A new railcard offering a 34 per cent discount on train tickets is being made available to veterans in the UK.
Who is eligible for the railcard?
The railcard - which will be the ninth national railcard in the UK - will be made available to "UK veterans who served at least one day in Her Majesty’s Armed Forces or Merchant Mariners who have seen duty on legally defined military operations.”
Captain Sir Tom Moore, who made headlines during lockdown after raising millions for the NHS during lockdown, was handed the first Veterans railcard, as a veteran of the Second World War.
The Rail Delivery Group, (RDG) who are administering the scheme, estimate that 830,000 people will be eligible for the railcard, which veterans can apply for from 5 November 2020.
How much will it cost?
The card will initially cost £21 for a year, or £61 for three years, but from the end March 2021, prices will rise to the usual £30 for a year or £70 for three.
Holders will be able to nominate a travel companion who can get the same discount when travelling with them. Up to four children travelling with the card holder can also get 60 per cent off.
As with other railcards, the card will be available in physical form or digitally, on a smartphone.
A £12 minimum fare will apply on rush hour journeys up to 10am Monday to Friday, though this restriction is lifted during July and August.
Two "open access" train operators on Grand Central, Hull Trains and the East Coast main line have declined to join the scheme, meaning the discount won't apply.

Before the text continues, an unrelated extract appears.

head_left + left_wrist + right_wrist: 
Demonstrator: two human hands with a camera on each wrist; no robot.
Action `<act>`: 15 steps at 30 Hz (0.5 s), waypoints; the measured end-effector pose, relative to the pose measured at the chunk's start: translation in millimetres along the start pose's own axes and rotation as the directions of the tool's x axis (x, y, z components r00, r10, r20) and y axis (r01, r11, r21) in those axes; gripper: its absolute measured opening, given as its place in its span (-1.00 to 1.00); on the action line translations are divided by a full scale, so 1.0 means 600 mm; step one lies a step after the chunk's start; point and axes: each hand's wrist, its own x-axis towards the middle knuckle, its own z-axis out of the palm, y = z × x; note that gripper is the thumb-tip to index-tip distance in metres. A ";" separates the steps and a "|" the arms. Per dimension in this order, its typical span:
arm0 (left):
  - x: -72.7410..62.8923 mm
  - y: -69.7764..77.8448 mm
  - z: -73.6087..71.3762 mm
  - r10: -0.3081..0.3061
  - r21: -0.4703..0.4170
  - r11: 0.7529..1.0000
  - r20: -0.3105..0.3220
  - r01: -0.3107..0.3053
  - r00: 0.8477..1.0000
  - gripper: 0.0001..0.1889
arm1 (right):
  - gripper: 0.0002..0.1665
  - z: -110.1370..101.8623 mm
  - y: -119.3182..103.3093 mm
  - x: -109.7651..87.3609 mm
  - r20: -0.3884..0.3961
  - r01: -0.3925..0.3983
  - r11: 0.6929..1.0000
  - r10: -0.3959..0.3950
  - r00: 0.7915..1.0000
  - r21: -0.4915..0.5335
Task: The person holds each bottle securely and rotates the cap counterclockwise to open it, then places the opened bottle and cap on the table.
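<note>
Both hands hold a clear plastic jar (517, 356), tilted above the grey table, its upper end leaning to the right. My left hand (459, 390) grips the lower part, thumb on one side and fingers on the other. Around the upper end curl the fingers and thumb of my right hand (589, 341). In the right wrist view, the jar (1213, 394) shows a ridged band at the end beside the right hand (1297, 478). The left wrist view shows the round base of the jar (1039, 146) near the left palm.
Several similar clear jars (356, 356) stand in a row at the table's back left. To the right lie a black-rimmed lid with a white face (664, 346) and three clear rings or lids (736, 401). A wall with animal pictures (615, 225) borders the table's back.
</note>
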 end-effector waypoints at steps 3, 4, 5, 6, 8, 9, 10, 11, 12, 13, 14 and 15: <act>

Why has it been introduced?
The UK Transport Secretary, Grant Shapps, said, “We have an eternal debt of honour to those who have served our country, and this railcard is part of marking our gratitude.
“For veterans looking to re-enter the world of work and connect with friends and family, it will cut the cost of travel to open up new opportunities.”
The chief executive of Help for Heroes, Melanie Waters, said of the new railcard, “The pandemic is having a lasting impact on veterans and their families both financially and socially, and its introduction will come at a welcome time.”
What’s happening with other railcards?
The announcement comes hot on the heels of railcard controversy, with millions of holders refused a refund or extension to their railcards, despite of the coronavirus lockdown.
The Rail Delivery Group has consistently rejected calls for refunds or extensions on railcards, even though holders were left unable to travel for several months thanks to coronavirus restrictions advising against non-essential travel.
A Railcard spokesperson said, "After careful consideration, the Government has confirmed to us that railcards will remain non-refundable and will not be extended.
"We understand that this decision may not be the news our customers had been hoping for.
"Refunding or extending railcards for over 5.1 million customers would come at a significant cost to the taxpayer at a time when the focus must be on maintaining rail services to support the country's recovery from the pandemic."